Todos alzaron la vista hacia el perrito que apareció en la ventana. Ladraba y miraba asustado a su alrededor. Nico empezó a retorcerse, intentando escapar.

– Quédate aquí -le dijo Dante bruscamente-. No te muevas.

Corrió de vuelta al edificio y la gente empezó a gritar al darse cuenta de sus intenciones.

– Está loco, ¿es que quiere matarse? ¿No se da cuenta de lo que hace? ¡Detenedlo!

Pero Ferne había visto su determinación y supo que nada podía disuadirlo. Aterrorizada, vio cómo empezaba a trepar por la escalera envuelto en humo. Cada vez que desaparecía, se convencía de que no volvería a verlo nunca más, pero de algún modo lograba reaparecer, cada vez más arriba, cerca del lugar donde el perro aullaba asustado.

Dos camiones de bomberos se habían detenido ya a final de la callejuela. Al ver lo que ocurría, los bomberos se acercaron corriendo e izaron una escalera hacia donde estaba Dante. Por suerte era más larga que la primera, pero cuando le gritaron que la utilizase, apenas se volvió a mirarles, negó con la cabeza y siguió trepando.

Había llegado al último balcón, pero se le acabó la suerte. Al agarrarse a la baranda, ésta se venció y Dante quedó colgado de ella y sin posibilidades de salvarse.

Ferne lo miró, con el corazón en un puño, incapaz de mantener la vista ni de apartarla.

Entonces Dante se impulsó con los pies en el muro y consiguió balancearse, reuniendo la fuerza suficiente para alzarse y empezar a trepar por el balcón. Lo hizo una y otra vez, acercándose a la ventana donde temblaba el perro.

Cuando por fin lo consiguió, todos gritaron de alegría, pero al intentar agarrar al perro, éste desapareció en el interior del edificio. Dante lo siguió y todos contuvieron la respiración. De pronto, sonó un crujido. Una nube de humo salió por la ventana y un silencio consternado se apoderó de los viandantes. Había muerto. Debía de estarlo.
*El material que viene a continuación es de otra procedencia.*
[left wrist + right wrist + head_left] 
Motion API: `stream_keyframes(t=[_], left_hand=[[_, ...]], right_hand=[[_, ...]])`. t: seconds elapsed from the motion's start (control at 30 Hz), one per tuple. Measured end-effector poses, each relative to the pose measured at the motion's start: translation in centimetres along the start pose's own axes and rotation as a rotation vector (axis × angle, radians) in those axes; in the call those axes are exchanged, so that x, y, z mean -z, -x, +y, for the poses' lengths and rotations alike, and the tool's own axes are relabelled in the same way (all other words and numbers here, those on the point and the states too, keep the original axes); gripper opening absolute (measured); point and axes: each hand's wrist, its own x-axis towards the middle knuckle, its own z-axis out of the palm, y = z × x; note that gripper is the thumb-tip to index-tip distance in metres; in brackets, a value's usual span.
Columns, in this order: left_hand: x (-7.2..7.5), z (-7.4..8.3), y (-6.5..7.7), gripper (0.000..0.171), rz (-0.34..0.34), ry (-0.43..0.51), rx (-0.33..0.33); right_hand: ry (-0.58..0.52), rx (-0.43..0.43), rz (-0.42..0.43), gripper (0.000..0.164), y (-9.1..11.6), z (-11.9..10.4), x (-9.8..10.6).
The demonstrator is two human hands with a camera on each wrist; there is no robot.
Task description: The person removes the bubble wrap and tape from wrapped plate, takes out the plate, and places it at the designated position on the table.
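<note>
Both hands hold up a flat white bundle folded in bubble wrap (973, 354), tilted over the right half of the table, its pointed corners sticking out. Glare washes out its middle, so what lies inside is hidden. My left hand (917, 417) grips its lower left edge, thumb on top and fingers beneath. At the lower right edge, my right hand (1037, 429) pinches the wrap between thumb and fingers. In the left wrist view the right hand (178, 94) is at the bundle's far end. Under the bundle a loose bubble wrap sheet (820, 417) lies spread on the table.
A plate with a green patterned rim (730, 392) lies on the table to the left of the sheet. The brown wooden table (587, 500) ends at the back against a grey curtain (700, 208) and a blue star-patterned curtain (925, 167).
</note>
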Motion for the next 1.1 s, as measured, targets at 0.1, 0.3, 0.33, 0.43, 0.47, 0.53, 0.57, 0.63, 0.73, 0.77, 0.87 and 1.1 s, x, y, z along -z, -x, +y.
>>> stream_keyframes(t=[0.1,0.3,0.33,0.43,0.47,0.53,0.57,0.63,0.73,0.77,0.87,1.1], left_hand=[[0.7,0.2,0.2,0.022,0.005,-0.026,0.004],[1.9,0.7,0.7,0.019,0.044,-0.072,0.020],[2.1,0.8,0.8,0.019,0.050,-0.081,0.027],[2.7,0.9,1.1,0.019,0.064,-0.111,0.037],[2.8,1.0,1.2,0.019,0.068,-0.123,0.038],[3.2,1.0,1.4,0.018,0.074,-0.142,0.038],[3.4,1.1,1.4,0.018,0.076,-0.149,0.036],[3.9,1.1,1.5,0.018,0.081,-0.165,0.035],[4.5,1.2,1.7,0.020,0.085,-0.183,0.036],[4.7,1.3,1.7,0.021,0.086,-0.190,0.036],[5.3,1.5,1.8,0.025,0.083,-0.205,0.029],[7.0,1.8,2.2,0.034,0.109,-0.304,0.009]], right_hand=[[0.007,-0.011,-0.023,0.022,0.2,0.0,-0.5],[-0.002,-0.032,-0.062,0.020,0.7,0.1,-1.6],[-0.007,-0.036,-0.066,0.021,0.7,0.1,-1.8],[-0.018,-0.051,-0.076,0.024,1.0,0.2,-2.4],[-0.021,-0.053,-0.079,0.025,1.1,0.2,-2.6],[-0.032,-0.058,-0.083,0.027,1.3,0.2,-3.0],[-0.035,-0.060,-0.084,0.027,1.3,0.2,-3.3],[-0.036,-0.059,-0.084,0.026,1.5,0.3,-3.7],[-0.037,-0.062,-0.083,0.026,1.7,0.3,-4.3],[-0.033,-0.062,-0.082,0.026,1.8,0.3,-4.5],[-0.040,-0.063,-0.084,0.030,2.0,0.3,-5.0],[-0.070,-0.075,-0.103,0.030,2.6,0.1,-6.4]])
Ferne escondió la cara en las manos, rezando frenéticamente. No podía morir. No podía estar muerto.

Entonces se oyó un grito triunfal:

– ¡ Ahí está!

Dante había reaparecido por otra ventana, más abajo, con el perro en sus brazos. Se encontraba próximo a la escalera de los bomberos y logró tenderle el animal al que se encontraba en lo más alto. Este empezó a descender, dejando espacio para que Dante lo siguiera, pero algo pareció detenerle. Se quedó allí, echado sobre el metal, con los ojos cerrados y la cabeza agachada.

– ¡Dios mío, se ha desmayado! -susurró Ferne-. Es por el humo.

El bombero le cedió el perro a un compañero que había más abajo y volvió a subir a por Dante, situándose de modo que pudiese recogerlo si caía.

Para alivio de todos, Dante salió de su trance y miró alrededor. Finalmente consiguió moverse y completar el descenso. Sacudió la cabeza como para despejarse y, volviendo a la realidad, recogió el perro y se lo llevó al niño, que gritaba de alegría.

Si la multitud lo había vitoreado antes, en esta ocasión se volvió completamente loca. Un hombre que arriesgaba su vida por un niño era un héroe, pero un hombre que corría el mismo riesgo por un perro era un loco maravilloso.

No parecía dispuesto a disfrutar de los halagos. Intentaron alzarlo en hombros, pero él sólo quería huir.

– Vamos -dijo-, tomándola de la mano.